Problem description ::
From the data below, return the exact lines starting at the line containing "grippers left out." and ending at the line containing "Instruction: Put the", both included, and nothing else.
——
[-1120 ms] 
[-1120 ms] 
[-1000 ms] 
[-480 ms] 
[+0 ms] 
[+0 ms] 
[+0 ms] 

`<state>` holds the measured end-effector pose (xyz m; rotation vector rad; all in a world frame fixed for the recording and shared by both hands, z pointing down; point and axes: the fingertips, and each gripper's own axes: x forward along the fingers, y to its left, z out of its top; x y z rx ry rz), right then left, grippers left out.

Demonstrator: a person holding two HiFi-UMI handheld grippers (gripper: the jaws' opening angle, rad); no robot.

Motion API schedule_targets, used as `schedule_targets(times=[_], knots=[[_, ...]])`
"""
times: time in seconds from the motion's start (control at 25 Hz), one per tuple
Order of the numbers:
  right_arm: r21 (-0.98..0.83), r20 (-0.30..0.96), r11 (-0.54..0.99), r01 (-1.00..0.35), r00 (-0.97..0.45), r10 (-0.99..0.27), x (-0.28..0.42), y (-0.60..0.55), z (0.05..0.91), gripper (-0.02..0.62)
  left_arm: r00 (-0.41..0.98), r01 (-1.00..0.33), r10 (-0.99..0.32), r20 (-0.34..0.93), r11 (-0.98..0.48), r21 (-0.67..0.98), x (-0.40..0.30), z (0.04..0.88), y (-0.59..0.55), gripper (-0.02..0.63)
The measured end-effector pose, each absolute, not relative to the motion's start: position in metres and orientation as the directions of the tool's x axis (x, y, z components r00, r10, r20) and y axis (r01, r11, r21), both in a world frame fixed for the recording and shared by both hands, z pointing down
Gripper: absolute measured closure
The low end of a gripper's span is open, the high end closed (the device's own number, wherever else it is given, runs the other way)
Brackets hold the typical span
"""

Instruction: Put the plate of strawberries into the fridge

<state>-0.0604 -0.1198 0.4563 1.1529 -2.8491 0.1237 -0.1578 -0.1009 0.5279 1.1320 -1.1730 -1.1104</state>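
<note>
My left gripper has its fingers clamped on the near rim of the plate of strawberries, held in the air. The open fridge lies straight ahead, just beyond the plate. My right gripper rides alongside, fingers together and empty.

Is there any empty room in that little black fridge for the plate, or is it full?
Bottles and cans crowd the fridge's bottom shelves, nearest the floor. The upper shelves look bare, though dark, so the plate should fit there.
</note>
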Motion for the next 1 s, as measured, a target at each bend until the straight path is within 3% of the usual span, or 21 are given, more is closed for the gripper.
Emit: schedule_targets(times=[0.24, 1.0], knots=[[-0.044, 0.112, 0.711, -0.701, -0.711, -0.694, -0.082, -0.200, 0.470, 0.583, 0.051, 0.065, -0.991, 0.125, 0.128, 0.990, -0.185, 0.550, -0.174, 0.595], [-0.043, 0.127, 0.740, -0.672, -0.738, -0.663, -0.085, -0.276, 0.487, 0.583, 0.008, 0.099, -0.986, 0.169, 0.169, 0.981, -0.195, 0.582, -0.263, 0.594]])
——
Response box ::
`<state>` holds the measured end-effector pose (xyz m; rotation vector rad; all in a world frame fixed for the recording and shared by both hands, z pointing down; point and axes: the fingertips, and each gripper's own axes: x forward along the fingers, y to its left, z out of its top; x y z rx ry rz), right then left, grippers left out.

Demonstrator: a person holding two HiFi-UMI handheld grippers (gripper: the jaws' opening angle, rad); no robot.

Motion API schedule_targets, used as `schedule_targets(times=[_], knots=[[_, ...]])`
"""
times: time in seconds from the motion's start (control at 25 Hz), one per tuple
Order of the numbers:
  right_arm: r21 (-0.98..0.83), r20 (-0.30..0.96), r11 (-0.54..0.99), r01 (-1.00..0.35), r00 (-0.97..0.45), r10 (-0.99..0.27), x (-0.28..0.42), y (-0.60..0.55), z (0.05..0.91), gripper (-0.02..0.62)
  left_arm: r00 (-0.41..0.98), r01 (-1.00..0.33), r10 (-0.99..0.32), r20 (-0.34..0.93), r11 (-0.98..0.48), r21 (-0.67..0.98), x (-0.40..0.30), z (0.04..0.88), y (-0.59..0.55), gripper (-0.02..0.63)
The measured end-effector pose, each absolute, not relative to the motion's start: position in metres and orientation as the directions of the tool's x axis (x, y, z components r00, r10, r20) and y axis (r01, r11, r21), both in a world frame fixed for the recording and shared by both hands, z pointing down
Gripper: absolute measured closure
The low end of a gripper's span is open, the high end closed (the device's own number, wherever else it is given, runs the other way)
Brackets hold the typical span
"""

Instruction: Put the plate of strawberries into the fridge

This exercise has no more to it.